I work with a first year teacher in a small school where she is charged with educating grades 4-8 in one room. She has clear ideas about what an effective learning environment looks like and has been frustrated by the challenges of creating this vision in her multi-age classroom. Much of her direct instruction has been too advanced for some and too simple for others, creating a host of behavior problems. She wanted to change the structure of her class into more of a workshop format, but needed some support and ideas to do so. Through our work together, we identified some ways to move in that direction. This week during her math time she is introducing her first workshop. I am looking forward to meeting with her afterward to help her debrief and plan the next steps.
I worked with a early career teacher who was in her second year when our program began.
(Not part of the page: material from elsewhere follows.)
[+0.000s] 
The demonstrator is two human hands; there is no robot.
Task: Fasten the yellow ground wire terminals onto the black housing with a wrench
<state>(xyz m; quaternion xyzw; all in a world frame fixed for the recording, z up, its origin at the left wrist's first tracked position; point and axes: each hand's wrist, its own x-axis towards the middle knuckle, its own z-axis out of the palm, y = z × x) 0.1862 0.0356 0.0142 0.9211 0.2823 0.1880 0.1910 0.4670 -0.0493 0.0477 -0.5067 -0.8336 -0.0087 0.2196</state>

She wanted a mentor for another year because she wanted two years of mentoring even though that would make her a third year teacher. She said it wasn't fair that she only got one year; she said I made her think about pedagogy in ways she never thought about before.
I love mentoring. It is a joy to work with and support 18 teachers across the state. I realize that a trusting relationship with teachers is critical in advancing teachers in their practice. It is especially an honor to spend time on St. Laurence Island. The bright smiles and "Hi, Bob!" greetings I get from the children in the lunchroom, hall, and class make me realize that as a mentor I still make meaningful connections to students. I am in my second year of mentoring, and I have grown more professionally in the past year and half than at any other point in my career.